Assessing the Ability of ChatGPT to Screen Articles for Systematic Reviews

Paper · arXiv 2307.06464 · Published July 12, 2023

EUGENE SYRIANI, DIRO, Université de Montréal, Canada

ISTVAN DAVID, DIRO, Université de Montréal, Canada

GAURANSH KUMAR, DIRO, Université de Montréal, Canada

“By organizing knowledge within a research field, Systematic Reviews (SR) provide valuable leads to steer research. Evidence suggests that SRs have become first-class artifacts in software engineering. However, the tedious manual effort associated with the screening phase of SRs renders these studies a costly and error-prone endeavor. While screening has traditionally been considered not amenable to automation, the advent of generative AI-driven chatbots, backed with large language models is set to disrupt the field. In this report, we propose an approach to leverage these novel technological developments for automating the screening of SRs. We assess the consistency, classification performance, and generalizability of ChatGPT in screening articles for SRs and compare these figures with those of traditional classifiers used in SR automation. Our results indicate that ChatGPT is a viable option.”
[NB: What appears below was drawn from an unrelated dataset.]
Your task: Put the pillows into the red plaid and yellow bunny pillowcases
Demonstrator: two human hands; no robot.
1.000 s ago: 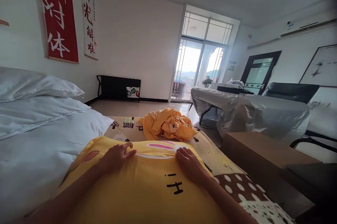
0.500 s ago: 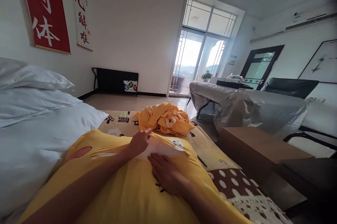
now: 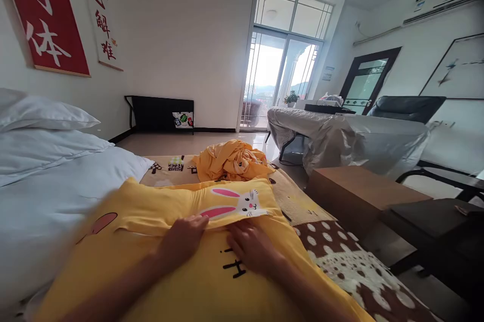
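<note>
A yellow pillowcase [image 3: 170, 271] covers a plump pillow in front of me. Its flap [image 3: 223, 206], printed with a white rabbit with pink ears, lies across the far end. My left hand [image 3: 185, 239] is closed on the near edge of this flap, thumb and fingers pinching the cloth. To its right, my right hand [image 3: 251, 246] rests palm down on the pillowcase with its fingers stretched out. Its fingertips meet the flap's edge below the rabbit, and whether they reach underneath is hard to see. Black lettering shows between the hands.
White pillows [image 3: 68, 161] are stacked on the left. A crumpled orange cloth [image 3: 234, 161] lies beyond the pillowcase on a patterned blanket [image 3: 333, 256]. To the right stand a brown box-like table [image 3: 363, 186] and a plastic-covered sofa [image 3: 340, 135].
My left hand has drawn the flap toward me and down, covering the white opening and bringing the rabbit print into view. My right hand stays near the flap's edge.
</note>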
“This work provides the first look at the opportunities of using ChatGPT and similar LLM for the automation of article screening in SRs. Through detailed and systematic experiments, we show that ChatGPT performs comparably in making decisions about the inclusion of articles into an SR compared to traditional classifiers. Our results indicate that ChatGPT is a viable option to automate screening and its costs are minimal at the time of writing. Due to these beneficial qualities, we foresee a rapid adoption curve of LLMs into survey tools and novel surveying techniques to appear, e.g., solo reviewing aided by ChatGPT.”